#### EXERCISE OBJECTIVE:
Your copy should repeat the data that follows exactly and contain no image.
+ + +
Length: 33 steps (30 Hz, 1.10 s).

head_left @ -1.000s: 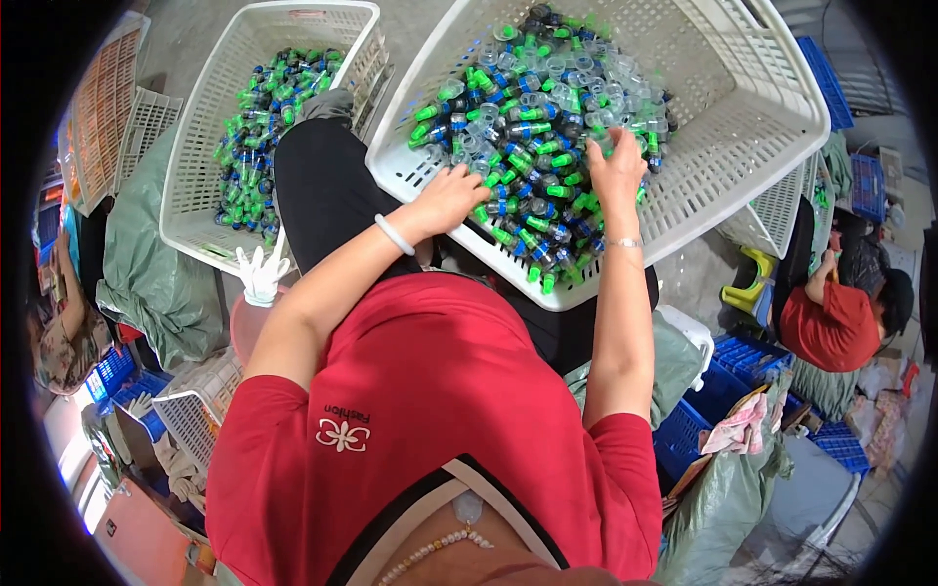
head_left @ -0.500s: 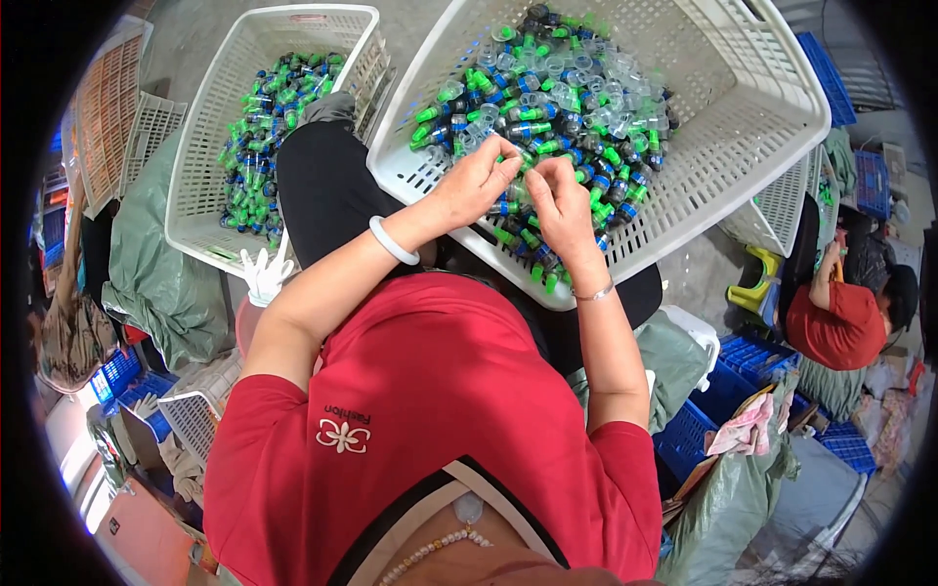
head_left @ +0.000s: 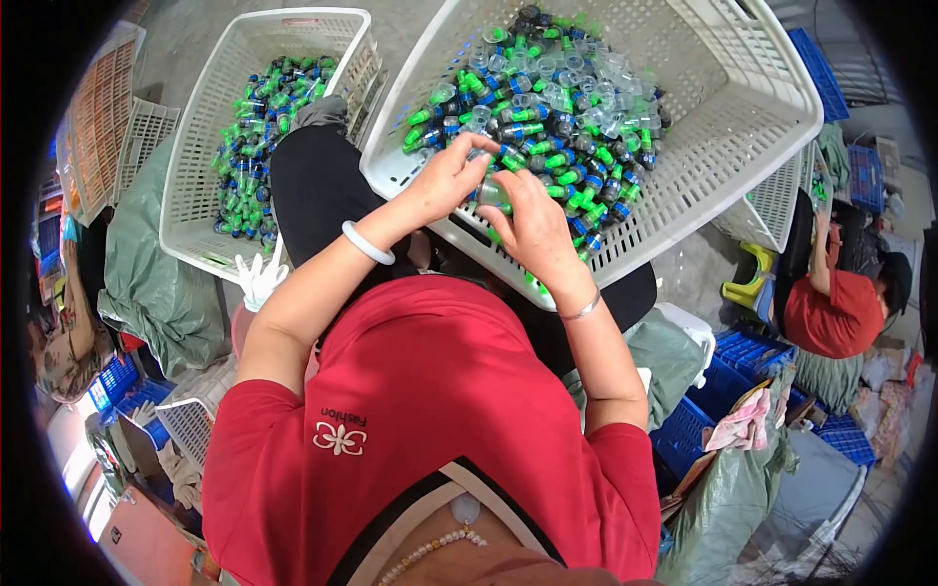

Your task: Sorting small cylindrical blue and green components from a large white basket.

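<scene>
1. The step in hand looks like joining or checking one small piece: both hands meet over the near edge of the big white basket point(head_left: 743, 146), which rests on the person's lap and holds a heap of small green, blue and clear bottles point(head_left: 547, 107).
2. The left hand point(head_left: 451, 179) is curled, its fingers pinching a small clear bottle point(head_left: 491, 192) — the piece sits between the two hands, just above the heap.
3. The right hand point(head_left: 535, 227) closes on the same bottle from the other side, fingers bent round it; how firmly it grips I cannot tell.
4. Both forearms reach forward from the red shirt point(head_left: 430, 430), elbows bent, wrists drawn in toward each other; a white bangle point(head_left: 366, 244) sits on the left wrist.
5. The next move, as I judge it, calls for a steady pinch and a small twist or press — with the piece kept over the basket, lest it drop.
6. A second white basket point(head_left: 210, 117) of finished-looking bottles stands at the left, apart from the hands.
</scene>
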Motion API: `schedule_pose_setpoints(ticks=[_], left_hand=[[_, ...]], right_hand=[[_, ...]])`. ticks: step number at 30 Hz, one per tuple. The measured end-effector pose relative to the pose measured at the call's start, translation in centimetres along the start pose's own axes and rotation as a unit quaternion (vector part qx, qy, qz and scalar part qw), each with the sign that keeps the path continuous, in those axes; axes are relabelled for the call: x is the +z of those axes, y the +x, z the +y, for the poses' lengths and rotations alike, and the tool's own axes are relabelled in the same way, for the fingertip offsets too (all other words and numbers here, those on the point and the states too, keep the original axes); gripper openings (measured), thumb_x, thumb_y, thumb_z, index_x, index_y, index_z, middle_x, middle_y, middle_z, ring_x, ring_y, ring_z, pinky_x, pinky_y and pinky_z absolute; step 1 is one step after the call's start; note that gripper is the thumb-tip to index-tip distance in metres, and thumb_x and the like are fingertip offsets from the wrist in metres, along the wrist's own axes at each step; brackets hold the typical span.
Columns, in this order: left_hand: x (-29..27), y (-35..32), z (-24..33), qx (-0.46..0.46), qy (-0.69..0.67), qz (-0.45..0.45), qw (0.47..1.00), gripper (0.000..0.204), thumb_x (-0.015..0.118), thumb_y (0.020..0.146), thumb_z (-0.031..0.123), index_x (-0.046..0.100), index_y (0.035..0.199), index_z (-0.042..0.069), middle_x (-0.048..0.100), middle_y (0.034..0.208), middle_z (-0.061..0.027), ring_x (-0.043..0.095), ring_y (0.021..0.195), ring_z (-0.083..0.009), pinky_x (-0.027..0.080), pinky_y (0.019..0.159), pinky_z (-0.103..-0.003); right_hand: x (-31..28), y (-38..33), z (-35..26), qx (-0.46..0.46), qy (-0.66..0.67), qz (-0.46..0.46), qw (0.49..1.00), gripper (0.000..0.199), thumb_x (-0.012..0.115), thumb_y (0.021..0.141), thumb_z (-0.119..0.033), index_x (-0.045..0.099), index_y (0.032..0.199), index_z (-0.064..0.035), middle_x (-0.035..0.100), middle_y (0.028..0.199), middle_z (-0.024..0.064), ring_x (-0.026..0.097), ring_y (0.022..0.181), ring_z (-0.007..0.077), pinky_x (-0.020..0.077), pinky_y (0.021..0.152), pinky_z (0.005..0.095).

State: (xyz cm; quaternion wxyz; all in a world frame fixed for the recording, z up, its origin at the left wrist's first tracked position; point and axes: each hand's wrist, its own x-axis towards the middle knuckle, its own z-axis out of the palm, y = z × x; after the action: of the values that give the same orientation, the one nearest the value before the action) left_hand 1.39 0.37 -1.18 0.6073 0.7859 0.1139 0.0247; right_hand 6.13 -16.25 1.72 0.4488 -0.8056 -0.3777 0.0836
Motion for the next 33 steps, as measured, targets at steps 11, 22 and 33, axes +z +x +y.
schedule_pose_setpoints(ticks=[11, 22, 33], left_hand=[[-2.2, -2.5, 0.4, 0.029, 0.006, 0.025, 0.999, 0.025, 0.046, 0.098, 0.019, 0.054, 0.119, 0.007, 0.052, 0.068, -0.0006, 0.047, 0.058, -0.0073, 0.044, 0.056, -0.026], [-11.3, -1.9, -2.1, 0.140, 0.411, 0.277, 0.857, 0.023, 0.062, 0.082, 0.012, 0.062, 0.103, 0.004, 0.062, 0.099, -0.0148, 0.056, 0.095, -0.0311, 0.042, 0.087, -0.040], [6.3, 8.7, -6.4, 0.143, 0.448, 0.073, 0.880, 0.038, 0.074, 0.073, 0.019, 0.058, 0.105, 0.007, 0.054, 0.099, -0.0113, 0.052, 0.097, -0.0309, 0.044, 0.080, -0.041]], right_hand=[[1.8, 0.5, 0.3, 0.169, 0.236, -0.082, 0.953, 0.041, 0.072, 0.079, -0.015, 0.052, 0.112, -0.0023, 0.060, 0.098, 0.0114, 0.060, 0.087, 0.0224, 0.0494, 0.071, 0.0314], [-5.9, 7.5, 15.5, 0.202, -0.319, 0.226, 0.898, 0.037, 0.062, 0.085, -0.022, 0.052, 0.112, 0.0007, 0.058, 0.103, 0.0209, 0.055, 0.100, 0.0387, 0.0461, 0.082, 0.0483], [-4.8, 4.4, 15.8, 0.169, -0.282, 0.097, 0.939, 0.025, 0.062, 0.083, -0.016, 0.055, 0.104, -0.0043, 0.055, 0.106, 0.0210, 0.057, 0.097, 0.0397, 0.0487, 0.080, 0.0470]])
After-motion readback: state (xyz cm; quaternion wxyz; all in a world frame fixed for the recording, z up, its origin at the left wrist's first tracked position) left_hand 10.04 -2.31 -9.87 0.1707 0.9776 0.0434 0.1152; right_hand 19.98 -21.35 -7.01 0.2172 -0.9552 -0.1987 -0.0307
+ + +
#### ANSWER SECTION:
Length: 33 steps (30 Hz, 1.10 s).

head_left @ -1.000s: 
head_left @ -0.500s: 
head_left @ +0.000s: 

Your task: Sorting small cylindrical blue and green components from a large white basket.

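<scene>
1. The step in hand looks like joining or checking one small piece: both hands meet over the near edge of the big white basket point(head_left: 743, 146), which rests on the person's lap and holds a heap of small green, blue and clear bottles point(head_left: 547, 107).
2. The left hand point(head_left: 451, 179) is curled, its fingers pinching a small clear bottle point(head_left: 491, 192) — the piece sits between the two hands, just above the heap.
3. The right hand point(head_left: 535, 227) closes on the same bottle from the other side, fingers bent round it; how firmly it grips I cannot tell.
4. Both forearms reach forward from the red shirt point(head_left: 430, 430), elbows bent, wrists drawn in toward each other; a white bangle point(head_left: 366, 244) sits on the left wrist.
5. The next move, as I judge it, calls for a steady pinch and a small twist or press — with the piece kept over the basket, lest it drop.
6. A second white basket point(head_left: 210, 117) of finished-looking bottles stands at the left, apart from the hands.
</scene>
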Motion API: `schedule_pose_setpoints(ticks=[_], left_hand=[[_, ...]], right_hand=[[_, ...]])`. ticks: step number at 30 Hz, one per tuple. The measured end-effector pose relative to the pose measured at the call's start, translation in centimetres along the start pose's own axes and rotation as a unit quaternion (vector part qx, qy, qz and scalar part qw), each with the sign that keeps the path continuous, in those axes; axes are relabelled for the call: x is the +z of those axes, y the +x, z the +y, for the poses' lengths and rotations alike, and the tool's own axes are relabelled in the same way, for the fingertip offsets too (all other words and numbers here, those on the point and the states too, keep the original axes); gripper openings (measured), thumb_x, thumb_y, thumb_z, index_x, index_y, index_z, middle_x, middle_y, middle_z, ring_x, ring_y, ring_z, pinky_x, pinky_y and pinky_z absolute; step 1 is one step after the call's start; note that gripper is the thumb-tip to index-tip distance in metres, and thumb_x and the like are fingertip offsets from the wrist in metres, along the wrist's own axes at each step; brackets hold the typical span.
Columns, in this order: left_hand: x (-29..27), y (-35..32), z (-24..33), qx (-0.46..0.46), qy (-0.69..0.67), qz (-0.45..0.45), qw (0.47..1.00), gripper (0.000..0.204), thumb_x (-0.015..0.118), thumb_y (0.020..0.146), thumb_z (-0.031..0.123), index_x (-0.046..0.100), index_y (0.035..0.199), index_z (-0.042..0.069), middle_x (-0.048..0.100), middle_y (0.034..0.208), middle_z (-0.061..0.027), ring_x (-0.043..0.095), ring_y (0.021..0.195), ring_z (-0.083..0.009), pinky_x (-0.027..0.080), pinky_y (0.019..0.159), pinky_z (-0.103..-0.003); right_hand: x (-31..28), y (-38..33), z (-35..26), qx (-0.46..0.46), qy (-0.66..0.67), qz (-0.46..0.46), qw (0.49..1.00), gripper (0.000..0.199), thumb_x (-0.012..0.115), thumb_y (0.021..0.141), thumb_z (-0.119..0.033), index_x (-0.045..0.099), index_y (0.032..0.199), index_z (-0.064..0.035), middle_x (-0.035..0.100), middle_y (0.028..0.199), middle_z (-0.024..0.064), ring_x (-0.026..0.097), ring_y (0.022..0.181), ring_z (-0.007..0.077), pinky_x (-0.020..0.077), pinky_y (0.021..0.152), pinky_z (0.005..0.095).

State: (xyz cm; quaternion wxyz; all in a world frame fixed for the recording, z up, its origin at the left wrist's first tracked position; point and axes: each hand's wrist, its own x-axis towards the middle knuckle, its own z-axis out of the palm, y = z × x; after the action: of the values that give the same orientation, the one nearest the value before the action) left_hand 1.39 0.37 -1.18 0.6073 0.7859 0.1139 0.0247; right_hand 6.13 -16.25 1.72 0.4488 -0.8056 -0.3777 0.0836
Motion for the next 33 steps, as measured, targets at steps 11, 22 and 33, axes +z +x +y.
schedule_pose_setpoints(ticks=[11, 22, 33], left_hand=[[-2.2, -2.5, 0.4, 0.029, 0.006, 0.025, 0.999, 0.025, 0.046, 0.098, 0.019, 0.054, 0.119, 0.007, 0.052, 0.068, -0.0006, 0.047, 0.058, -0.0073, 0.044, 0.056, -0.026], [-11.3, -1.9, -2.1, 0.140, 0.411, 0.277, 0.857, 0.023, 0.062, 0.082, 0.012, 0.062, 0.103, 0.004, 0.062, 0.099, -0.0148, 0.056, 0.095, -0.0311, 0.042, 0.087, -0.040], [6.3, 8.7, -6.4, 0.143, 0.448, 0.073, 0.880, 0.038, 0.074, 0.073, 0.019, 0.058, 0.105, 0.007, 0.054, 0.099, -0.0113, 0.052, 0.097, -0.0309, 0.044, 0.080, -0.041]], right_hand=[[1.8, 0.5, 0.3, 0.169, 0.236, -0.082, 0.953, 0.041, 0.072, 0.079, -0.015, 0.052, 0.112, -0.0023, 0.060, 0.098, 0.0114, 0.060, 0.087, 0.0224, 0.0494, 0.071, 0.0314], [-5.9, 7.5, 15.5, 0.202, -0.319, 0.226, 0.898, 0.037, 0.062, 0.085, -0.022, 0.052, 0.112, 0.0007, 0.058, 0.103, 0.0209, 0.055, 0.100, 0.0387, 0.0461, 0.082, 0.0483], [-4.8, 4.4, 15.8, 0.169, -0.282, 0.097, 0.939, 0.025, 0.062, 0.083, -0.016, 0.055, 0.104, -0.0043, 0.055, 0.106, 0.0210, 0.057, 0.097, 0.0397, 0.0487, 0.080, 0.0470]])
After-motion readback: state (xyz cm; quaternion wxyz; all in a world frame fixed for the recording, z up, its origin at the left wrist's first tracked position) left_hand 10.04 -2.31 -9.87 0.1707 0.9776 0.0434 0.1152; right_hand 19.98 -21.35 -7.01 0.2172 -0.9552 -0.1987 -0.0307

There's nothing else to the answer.